ACTIVITY
Copy out every line of the records in which "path" can be found.

RECORDS FOR THIS TASK
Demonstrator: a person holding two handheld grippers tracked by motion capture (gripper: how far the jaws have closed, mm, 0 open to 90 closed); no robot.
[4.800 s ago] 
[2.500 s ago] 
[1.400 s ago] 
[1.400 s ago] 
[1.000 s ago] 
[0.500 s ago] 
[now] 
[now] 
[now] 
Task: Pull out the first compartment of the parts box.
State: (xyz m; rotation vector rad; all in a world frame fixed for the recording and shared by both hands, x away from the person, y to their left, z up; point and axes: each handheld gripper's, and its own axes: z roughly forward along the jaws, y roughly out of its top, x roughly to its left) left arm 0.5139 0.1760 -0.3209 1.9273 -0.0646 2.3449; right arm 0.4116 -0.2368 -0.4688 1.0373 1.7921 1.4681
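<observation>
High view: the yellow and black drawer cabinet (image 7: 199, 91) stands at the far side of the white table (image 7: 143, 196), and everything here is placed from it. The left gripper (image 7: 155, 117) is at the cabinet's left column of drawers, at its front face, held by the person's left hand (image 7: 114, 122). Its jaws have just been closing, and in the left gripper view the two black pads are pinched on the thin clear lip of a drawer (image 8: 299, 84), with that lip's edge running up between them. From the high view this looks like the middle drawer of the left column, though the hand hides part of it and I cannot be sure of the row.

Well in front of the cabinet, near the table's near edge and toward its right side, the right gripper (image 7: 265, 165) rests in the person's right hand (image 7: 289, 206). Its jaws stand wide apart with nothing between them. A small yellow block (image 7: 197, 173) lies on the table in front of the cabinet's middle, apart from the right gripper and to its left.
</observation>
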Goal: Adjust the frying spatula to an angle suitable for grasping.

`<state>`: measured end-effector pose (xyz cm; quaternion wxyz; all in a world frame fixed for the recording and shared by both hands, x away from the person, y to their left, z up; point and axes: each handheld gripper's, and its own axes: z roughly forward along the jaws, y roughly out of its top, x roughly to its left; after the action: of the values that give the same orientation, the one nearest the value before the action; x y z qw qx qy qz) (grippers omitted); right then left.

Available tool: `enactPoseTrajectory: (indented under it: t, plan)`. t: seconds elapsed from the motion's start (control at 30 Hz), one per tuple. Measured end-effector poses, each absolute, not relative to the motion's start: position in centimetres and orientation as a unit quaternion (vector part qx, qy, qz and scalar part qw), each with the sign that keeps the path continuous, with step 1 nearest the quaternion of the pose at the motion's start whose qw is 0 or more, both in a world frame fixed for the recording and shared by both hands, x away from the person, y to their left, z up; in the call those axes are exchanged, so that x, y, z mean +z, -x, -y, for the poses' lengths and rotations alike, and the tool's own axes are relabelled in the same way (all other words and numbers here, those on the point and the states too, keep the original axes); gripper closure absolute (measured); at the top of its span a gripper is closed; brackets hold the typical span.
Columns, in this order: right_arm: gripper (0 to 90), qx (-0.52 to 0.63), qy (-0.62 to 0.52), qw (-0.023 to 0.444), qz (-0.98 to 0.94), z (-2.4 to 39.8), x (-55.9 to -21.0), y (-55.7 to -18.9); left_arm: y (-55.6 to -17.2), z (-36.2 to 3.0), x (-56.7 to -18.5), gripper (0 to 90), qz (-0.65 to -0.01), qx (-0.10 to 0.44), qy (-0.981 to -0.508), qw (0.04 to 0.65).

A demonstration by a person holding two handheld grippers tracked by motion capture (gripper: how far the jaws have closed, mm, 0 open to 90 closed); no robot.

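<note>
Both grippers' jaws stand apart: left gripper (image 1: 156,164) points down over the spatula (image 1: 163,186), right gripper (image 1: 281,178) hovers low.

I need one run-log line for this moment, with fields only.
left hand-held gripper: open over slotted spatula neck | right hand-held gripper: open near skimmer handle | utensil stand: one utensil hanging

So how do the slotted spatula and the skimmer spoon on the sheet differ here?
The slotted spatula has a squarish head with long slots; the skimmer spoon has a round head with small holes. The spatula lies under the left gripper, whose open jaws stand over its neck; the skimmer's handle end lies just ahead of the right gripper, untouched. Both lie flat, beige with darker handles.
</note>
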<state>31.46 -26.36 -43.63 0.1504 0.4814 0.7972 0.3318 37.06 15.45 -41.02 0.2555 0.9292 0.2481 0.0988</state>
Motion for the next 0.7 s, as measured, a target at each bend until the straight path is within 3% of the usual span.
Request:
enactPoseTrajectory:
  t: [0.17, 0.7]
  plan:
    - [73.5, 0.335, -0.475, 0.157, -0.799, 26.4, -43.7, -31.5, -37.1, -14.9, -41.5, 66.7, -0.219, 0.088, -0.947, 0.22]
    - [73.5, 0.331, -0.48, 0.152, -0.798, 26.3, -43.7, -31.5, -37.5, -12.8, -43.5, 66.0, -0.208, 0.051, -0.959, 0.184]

EXERCISE RESPONSE
Available tool: `enactPoseTrajectory: (indented under it: t, plan)`. t: seconds elapsed from the motion's start (control at 30 Hz), one per tuple. Measured end-effector poses, each absolute, not relative to the motion's start: position in centimetres and orientation as a unit quaternion (vector part qx, qy, qz and scalar part qw), each with the sign that keeps the path continuous, with step 1 nearest the quaternion of the pose at the motion's start whose qw is 0 or more, both in a world frame fixed for the recording and shared by both hands, x away from the person, y to their left, z up; in the call those axes are exchanged, so that x, y, z mean +z, -x, -y, for the poses' lengths and rotations alike, and the tool's own axes are relabelled in the same way (all other words and numbers here, those on the point and the states too, keep the original axes); gripper closure absolute (measured); at the top of its span a gripper is closed; brackets hold the typical span.
Motion for the next 0.7 s, as measured, a target at each bend until the straight path is within 3% of the usual span.

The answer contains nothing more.